Employment in France is poorly paid and difficult to come by - particularly if seeking a CDI (permanent contract); therefore, the legal, foreign worker is always a partial resident - meaning, even though they pay all social charges and taxes like other workers.They don't have the same stability or social safety net like other workers.

Neither employers nor even the high-level workers at Pole Emploi know about this 2018 law and have been just as baffled to see that I have contributed consistently for all these years, but can not touch the funds due to the TdS TT card/status. Most people in France presume that all legal workers have access to Pole Emploi, RSA, etc; but it is simply not the case.

This means that holders of the TdS TT work for the ease and benefit of everyone else; but can never have the same for themselves. Particularly if they want to retrain for different professions.
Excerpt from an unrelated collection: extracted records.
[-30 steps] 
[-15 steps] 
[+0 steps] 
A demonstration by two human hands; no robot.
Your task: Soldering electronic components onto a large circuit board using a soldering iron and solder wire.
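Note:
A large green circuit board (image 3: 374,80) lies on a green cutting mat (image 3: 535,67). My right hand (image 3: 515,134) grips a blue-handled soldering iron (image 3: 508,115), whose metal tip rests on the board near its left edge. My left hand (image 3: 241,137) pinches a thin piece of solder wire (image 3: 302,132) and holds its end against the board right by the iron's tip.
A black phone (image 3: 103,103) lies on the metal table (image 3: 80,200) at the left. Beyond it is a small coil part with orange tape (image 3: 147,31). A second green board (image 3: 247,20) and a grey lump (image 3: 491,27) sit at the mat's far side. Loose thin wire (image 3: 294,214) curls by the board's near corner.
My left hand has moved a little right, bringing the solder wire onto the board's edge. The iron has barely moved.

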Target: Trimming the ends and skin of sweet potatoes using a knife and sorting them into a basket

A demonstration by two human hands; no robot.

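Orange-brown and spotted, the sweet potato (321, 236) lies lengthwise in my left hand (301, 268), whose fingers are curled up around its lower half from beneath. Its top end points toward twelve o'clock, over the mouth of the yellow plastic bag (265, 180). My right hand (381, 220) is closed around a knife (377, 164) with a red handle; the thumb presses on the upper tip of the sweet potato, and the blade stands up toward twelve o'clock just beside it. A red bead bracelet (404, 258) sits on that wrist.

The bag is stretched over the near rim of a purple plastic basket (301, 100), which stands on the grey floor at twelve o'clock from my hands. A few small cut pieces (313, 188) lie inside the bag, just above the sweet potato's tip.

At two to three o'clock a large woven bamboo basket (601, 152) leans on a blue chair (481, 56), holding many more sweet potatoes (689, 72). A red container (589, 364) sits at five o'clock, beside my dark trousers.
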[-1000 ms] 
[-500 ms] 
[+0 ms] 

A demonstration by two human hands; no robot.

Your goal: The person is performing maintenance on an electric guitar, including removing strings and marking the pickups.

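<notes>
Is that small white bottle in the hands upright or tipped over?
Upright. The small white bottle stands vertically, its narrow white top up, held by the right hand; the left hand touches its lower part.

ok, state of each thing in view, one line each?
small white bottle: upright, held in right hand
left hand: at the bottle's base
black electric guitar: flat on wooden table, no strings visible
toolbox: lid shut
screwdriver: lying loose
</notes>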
I believe that this 2018 French law breaks EU laws; but I must do more research on this. If anyone has a resource to share regarding this, please share. Also, France law and EU law states that after 5 years in France and meeting all criteria; we can ask for and receive the 10 year Resident Card. Having met all the criteria, I was still given the one year TdS TT; thus condemning me to continue having a status that excludes me from full integration into France.

To break out of this horrific cycle of poorly paid temporary contracts and the TdS TT exclusion; I've begun looking into doing remote work as an independent worker/freelancer. It has not been easy to understand the different fiscal/judicial statuses in France despite meetings with URSSAF and CCI. And I discovered that those who take the biggest risks by becoming entrepreneurs (particularly auto entrepreneurs); they have the least social protections!

The other discovery I made is just how much of one's salary goes to social charges. It's astonishing - and wholly criminal (particularly for workers who pay for social charges but can't benefit from it.) Then AFTER social charges, taxes are then taken out. Check out this salary simulator if you want to understand better. More than half of the salary goes to French public services. I know people may get up in arms about the charges going to public services like 'medical care' in France; but what passes for "care" here is downright dangerous and negligent.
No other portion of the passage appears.